Home | About | Sematext search-lucene.com search-hadoop.com
 Search Hadoop and all its subprojects:

Switch to Threaded View
Kafka >> mail # user >> are kafka consumer apps guaranteed to see msgs at least once?


Copy link to this message
-
Re: are kafka consumer apps guaranteed to see msgs at least once?
why not just disable autocommit and only call commit offsets() after you've
processed a batch? it isn't obvious to me how doing so would allow a
message to be processed zero times.
On Nov 21, 2013 5:52 PM, "Imran Rashid" <[EMAIL PROTECTED]> wrote:

> Hi Edward,
>
> I think you misunderstand ... I definitely do *not* want to commit
> every message.  That would be much too expensive, every few minutes is
> plenty for me.
>
> I want to guarantee that if I commit a message, that my message has
> been processed by *my application* at least once.  (In another thread
> I mentioned something about reading exactly once, but that is not what
> I am going for here -- more than once is OK, as long as its at least
> once.)  That requires me to make sure that a commit never happens
> between a call to next() and doSomething().  Kafka guarantees that
> messages get read off the queue at least once, but as I outlined
> above, a naive solution allows for messages to get read off the queue,
> but not make it into my app.
>
> Not only do I not want to commit every message -- I'd really like to
> have the above guarantee without even acquiring a lock (most of the
> time).  That is what I was getting at with the comment about the
> spin-lock, just as an idea of how to prevent a commit between next()
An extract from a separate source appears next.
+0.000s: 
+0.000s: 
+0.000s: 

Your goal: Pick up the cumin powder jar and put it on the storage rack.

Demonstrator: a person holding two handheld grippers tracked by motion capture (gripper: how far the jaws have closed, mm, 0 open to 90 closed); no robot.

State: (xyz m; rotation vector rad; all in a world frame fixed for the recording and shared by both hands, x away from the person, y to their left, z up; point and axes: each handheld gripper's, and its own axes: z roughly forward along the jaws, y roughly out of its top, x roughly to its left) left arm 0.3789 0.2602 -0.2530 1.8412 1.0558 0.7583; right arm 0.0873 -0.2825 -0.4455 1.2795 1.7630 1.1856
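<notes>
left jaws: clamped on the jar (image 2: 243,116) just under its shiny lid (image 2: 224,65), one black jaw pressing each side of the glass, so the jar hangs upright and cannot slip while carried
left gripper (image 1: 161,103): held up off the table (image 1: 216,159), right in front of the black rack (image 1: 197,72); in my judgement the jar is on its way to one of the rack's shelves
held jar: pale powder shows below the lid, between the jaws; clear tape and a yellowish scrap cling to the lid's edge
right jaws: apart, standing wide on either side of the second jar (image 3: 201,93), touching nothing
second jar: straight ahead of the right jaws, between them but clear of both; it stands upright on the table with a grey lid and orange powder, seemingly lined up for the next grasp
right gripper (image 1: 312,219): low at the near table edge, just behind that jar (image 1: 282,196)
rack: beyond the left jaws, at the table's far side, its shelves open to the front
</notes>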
> and doSomething().  I dunno if the spin-lock was really the right
> idea, that was just a random thought, but the point is, we want some
> check that should be very cheap for 99.999% of the time when a commit
> isn't happening, but can still guarantee proper ordering during that
> 0.001% of the time when a commit is happening.  otherwise, messages
> might never make it to my app.  (And this is all just to prevent a
> message getting lost during the 10^-6% of the time when a commit might
> happen between next() and doSomething(), and the app dies before
> doSomething completes!)
>
> Actually after a bit more thought -- the best way to guarantee this
> would be with a small api change, that would do away with the need for
> locks completely.  The iterator should have a method applyToNext:
>
> def applyToNext(f: MessageAndData[K,V] => Unit) {
>   //all the stuff in next, *except*
> currentTopicInfo.resetConsumeOffset(consumedOffset)
>   val item = ...
>   f(item)
>   //after we've applied the users function, now we can update the
> offset that should get committed
>   currentTopicInfo.resetConsumeOffset(consumedOffset)
> }
>
> I think this way, you could avoid any problems even with auto-commit.
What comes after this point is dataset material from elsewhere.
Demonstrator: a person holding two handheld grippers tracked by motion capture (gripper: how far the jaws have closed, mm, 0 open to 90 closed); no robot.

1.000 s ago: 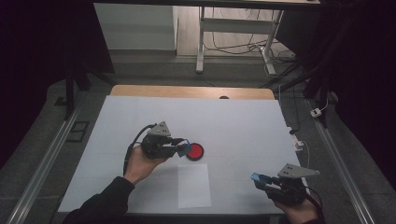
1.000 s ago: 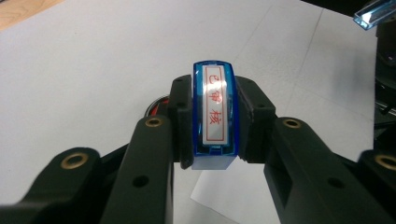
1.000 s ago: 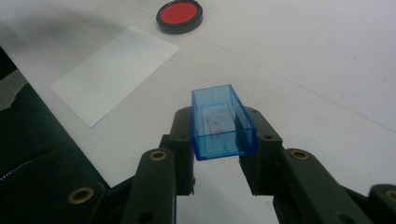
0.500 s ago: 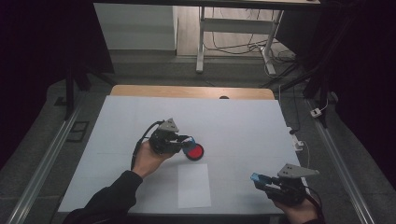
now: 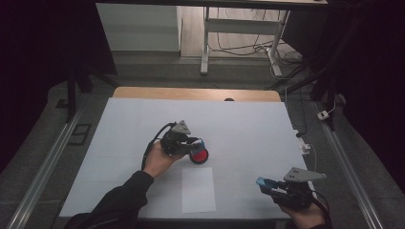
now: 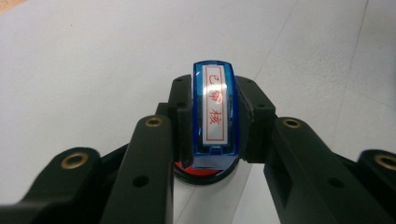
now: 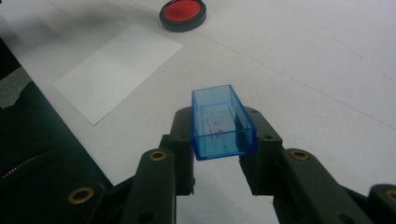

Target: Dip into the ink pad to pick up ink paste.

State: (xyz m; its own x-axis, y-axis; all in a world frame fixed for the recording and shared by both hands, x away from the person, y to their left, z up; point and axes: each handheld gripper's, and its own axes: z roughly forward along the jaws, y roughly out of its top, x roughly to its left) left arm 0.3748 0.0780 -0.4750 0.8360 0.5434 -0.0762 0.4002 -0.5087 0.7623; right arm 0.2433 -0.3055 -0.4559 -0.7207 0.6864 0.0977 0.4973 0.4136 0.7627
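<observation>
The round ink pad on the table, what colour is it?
Red, in a black case; the right gripper view shows it best.

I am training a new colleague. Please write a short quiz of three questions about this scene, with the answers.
1. True or false: the left tongs are shut on a blue stamp with a white label.
2. What lies directly under the stamp? A) the white paper sheet B) the red ink pad C) bare table
3. What do the right tongs hold?

Key: 1. True. 2. B; the stamp is over the pad, though contact cannot be told. 3. The stamp's open, empty blue cap.
</observation>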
> Or, if you don't want to add a new method, so we can stick to the
> Iterator api, then maybe the iterator could let you register a
> preCommitFunction, so next() would change to:
>
> override def next(): MessageAndMetadata[K, V] = {
>     ...
>     val item = ...
>     preCommitFuntions.foreach{f => f(item)}
>     *currentTopicInfo.resetConsumeOffset(consumedOffset)*
>     ...
>     item
>   }
>
>
> thanks,
> Imran
>
> On Thu, Nov 21, 2013 at 6:55 PM, Edward Capriolo <[EMAIL PROTECTED]>
> wrote:
> > You likely need to use a custom offset solution if you plan on committing
> > every message. With many partitions this puts a large burden on
> Zookeeper,
> > you end up needing to roll over your zk transaction logs fast as well or
> > rist filling up disk
> >
> >
> > On Thu, Nov 21, 2013 at 6:20 PM, Guozhang Wang <[EMAIL PROTECTED]>
> wrote:
> >
> >> Hello Imran,
> >>
> >> The offset will only be updated when the next() function is called:
> >>
> >> override def next(): MessageAndMetadata[K, V] = {
> >>     ...
> >>     *currentTopicInfo.resetConsumeOffset(consumedOffset)*
> >>     ...
> >>     item
> >>   }
> >>
> >> instead of in makeNext(), which will just update consumedOffset, but
> that
> >> is not the value that will be committed using the commitOffset call. So
> as
> >> long as you turn of auto commit and only call commitOffset after the
> >> process(msg) call, not after the
> >>
> >> b = iter.next()
> >>
> >> is called, at-least-once is guaranteed.